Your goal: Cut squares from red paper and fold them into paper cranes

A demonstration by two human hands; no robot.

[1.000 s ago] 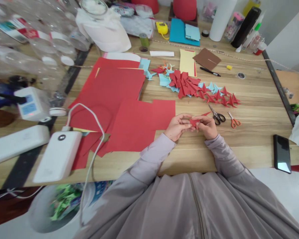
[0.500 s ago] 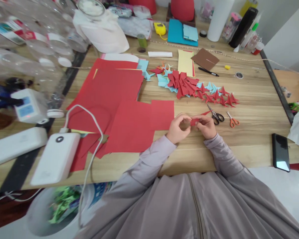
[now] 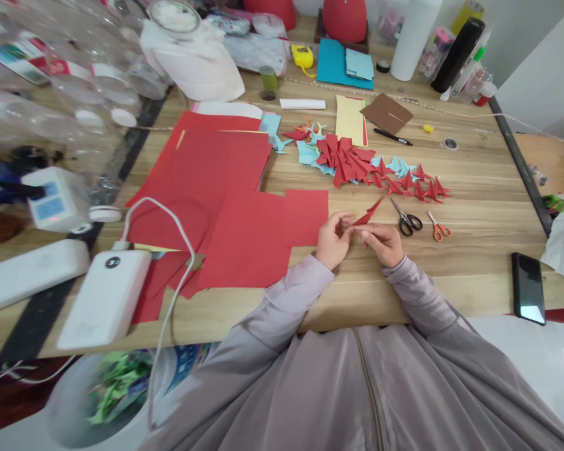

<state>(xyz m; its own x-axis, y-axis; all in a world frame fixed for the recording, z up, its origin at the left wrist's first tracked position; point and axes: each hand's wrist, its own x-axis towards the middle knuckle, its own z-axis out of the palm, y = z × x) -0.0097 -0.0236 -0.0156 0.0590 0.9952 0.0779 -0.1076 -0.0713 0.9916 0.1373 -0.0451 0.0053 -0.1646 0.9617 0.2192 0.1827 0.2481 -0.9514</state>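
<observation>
Both hands, left hand (image 3: 333, 239) & right hand (image 3: 383, 243), pinch the folded red paper (image 3: 367, 215), whose point now sticks up toward the black scissors (image 3: 407, 218), vs tucked flat betw fingers before.

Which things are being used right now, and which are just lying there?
In use: folded red paper, pinched between left hand and right hand; likely also the red sheets and pile of folded shapes.
Lying about: black scissors, orange scissors, phone, power bank, pen.

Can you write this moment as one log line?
left hand: pinches red folded paper | right hand: pinches it too | nearby: black scissors
</observation>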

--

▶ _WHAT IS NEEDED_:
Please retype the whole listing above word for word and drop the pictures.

▶ _REPLY TO THE TASK_:
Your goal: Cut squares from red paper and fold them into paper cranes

A demonstration by two human hands; no robot.

[1.000 s ago] 
[0.500 s ago] 
[now] 

<state>(xyz m; its own x-axis, y-axis; all in a world frame fixed for the recording, z up, its origin at the left wrist's first tracked position; point and axes: each hand's wrist, its own x-axis towards the middle knuckle, its own z-axis out of the palm, y = z × x) -0.0097 -0.0236 -0.0156 0.0590 0.9952 0.0779 -0.1076 -0.0713 0.9916 0.1373 -0.0451 0.0053 -0.1646 0.9617 0.2192 0.1827 0.2481 -0.9514</state>
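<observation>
Both hands, left hand (image 3: 333, 239) & right hand (image 3: 383, 243), pinch the folded red paper (image 3: 367, 215), whose point now sticks up toward the black scissors (image 3: 407, 218), vs tucked flat betw fingers before.

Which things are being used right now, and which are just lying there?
In use: folded red paper, pinched between left hand and right hand; likely also the red sheets and pile of folded shapes.
Lying about: black scissors, orange scissors, phone, power bank, pen.

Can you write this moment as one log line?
left hand: pinches red folded paper | right hand: pinches it too | nearby: black scissors
</observation>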

Nothing else belongs to this answer.